Another common request is to examine a device for spyware or monitoring programs. There are applications out there for both computers and mobile devices that track locations and can look at screens or capture communications. It’s important to always be mindful of who has access to your devices as well as the usernames and passwords for your accounts.
Often, spyware isn’t the reason behind the monitoring. Sometimes it can be as simple as another person has gained access to a cloud account where data like calls, messages, browser history and documents are being backed up. This is most seen with Apple devices where the user’s iCloud account credentials have been shared and/or used across multiple devices. If that is the case, another Apple device could be receiving the data as it’s synchronized across all the devices attached to the iCloud account
Luckily, users can log into their iCloud account and check where they are signed in. This can show any other devices that are linked to the Apple iCloud account. Users can also open the Settings on their iPhone and click on the iCloud account name at the top to see what devices are currently attached to the account as well. Before making any changes, it is always recommended to document the devices attached to the account, including serial number, before removing any devices that may have access. A screenshot of the account and the unknown device’s information can be helpful.

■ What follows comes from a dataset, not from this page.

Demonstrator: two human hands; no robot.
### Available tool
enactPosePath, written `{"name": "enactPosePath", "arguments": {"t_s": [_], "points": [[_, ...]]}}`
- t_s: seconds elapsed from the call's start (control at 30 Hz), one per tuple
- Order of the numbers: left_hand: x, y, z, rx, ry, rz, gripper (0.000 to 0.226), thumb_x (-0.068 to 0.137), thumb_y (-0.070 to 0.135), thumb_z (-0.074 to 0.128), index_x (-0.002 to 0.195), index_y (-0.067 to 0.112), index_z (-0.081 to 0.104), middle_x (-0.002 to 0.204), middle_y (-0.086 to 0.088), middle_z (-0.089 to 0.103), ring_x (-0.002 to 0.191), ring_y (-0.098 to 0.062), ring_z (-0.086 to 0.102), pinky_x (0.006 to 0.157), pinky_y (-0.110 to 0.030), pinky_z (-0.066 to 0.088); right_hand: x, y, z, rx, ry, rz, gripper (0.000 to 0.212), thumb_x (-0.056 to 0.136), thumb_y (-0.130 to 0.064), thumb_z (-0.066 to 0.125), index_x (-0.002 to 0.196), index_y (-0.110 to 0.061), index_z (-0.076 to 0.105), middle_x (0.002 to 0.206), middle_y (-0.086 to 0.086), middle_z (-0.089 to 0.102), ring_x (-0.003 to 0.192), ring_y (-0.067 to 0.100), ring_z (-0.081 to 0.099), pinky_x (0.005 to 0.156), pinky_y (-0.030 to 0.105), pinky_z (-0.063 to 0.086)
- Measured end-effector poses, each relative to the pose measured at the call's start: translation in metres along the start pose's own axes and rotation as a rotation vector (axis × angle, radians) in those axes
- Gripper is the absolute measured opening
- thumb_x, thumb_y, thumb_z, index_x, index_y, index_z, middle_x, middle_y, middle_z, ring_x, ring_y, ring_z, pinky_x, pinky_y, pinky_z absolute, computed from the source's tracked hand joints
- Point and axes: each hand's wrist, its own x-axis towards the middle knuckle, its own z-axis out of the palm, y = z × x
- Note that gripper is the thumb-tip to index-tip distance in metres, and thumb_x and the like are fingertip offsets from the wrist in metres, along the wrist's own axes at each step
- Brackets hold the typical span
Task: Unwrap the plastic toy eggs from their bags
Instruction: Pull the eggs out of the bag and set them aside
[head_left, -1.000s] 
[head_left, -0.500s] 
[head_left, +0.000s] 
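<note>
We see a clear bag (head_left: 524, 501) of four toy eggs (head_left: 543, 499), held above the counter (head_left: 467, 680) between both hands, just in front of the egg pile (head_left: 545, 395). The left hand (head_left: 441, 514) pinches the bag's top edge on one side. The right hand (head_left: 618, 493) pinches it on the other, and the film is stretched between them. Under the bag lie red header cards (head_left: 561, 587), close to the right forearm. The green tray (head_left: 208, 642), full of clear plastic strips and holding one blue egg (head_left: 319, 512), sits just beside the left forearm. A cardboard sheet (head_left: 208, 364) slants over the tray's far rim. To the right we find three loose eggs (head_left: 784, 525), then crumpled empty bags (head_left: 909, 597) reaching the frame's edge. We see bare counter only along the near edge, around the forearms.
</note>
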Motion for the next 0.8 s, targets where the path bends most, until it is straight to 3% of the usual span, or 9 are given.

I Have My Spouse’s Device, Can You Give Me Information From it?
Generally, the answer is no. It will depend on the local laws of your jurisdiction, and it is always best to consult with an attorney on the legality of the request. Usually, any data or a device that is protected by a password is off limits without the party’s authorization or a court order,
Most examiners are familiar with this question and will maintain that a court order or written permission from the device owner is needed to turn over data from a device that is not used by the person providing the device, or that has a password unknown to that person.
We often see this with smart phones and personal email accounts. Sometimes it is possible to preserve the data from the device or account, but generally with email and cellphones, credentials are needed to even start the preservation process. Examiners can’t do much with a smart phone that cannot be unlocked or an email account that cannot be logged into with the account credentials.
Family law cases can contain a trove of data, and without consulting with a digital forensic examiner, you could be missing critical data for your case. Information such as messages, calls, emails, browser history, and location data are becoming more and more prominent in family law matters. Most people carry a smartphone with them everywhere they go – having it within arm’s reach 24/7.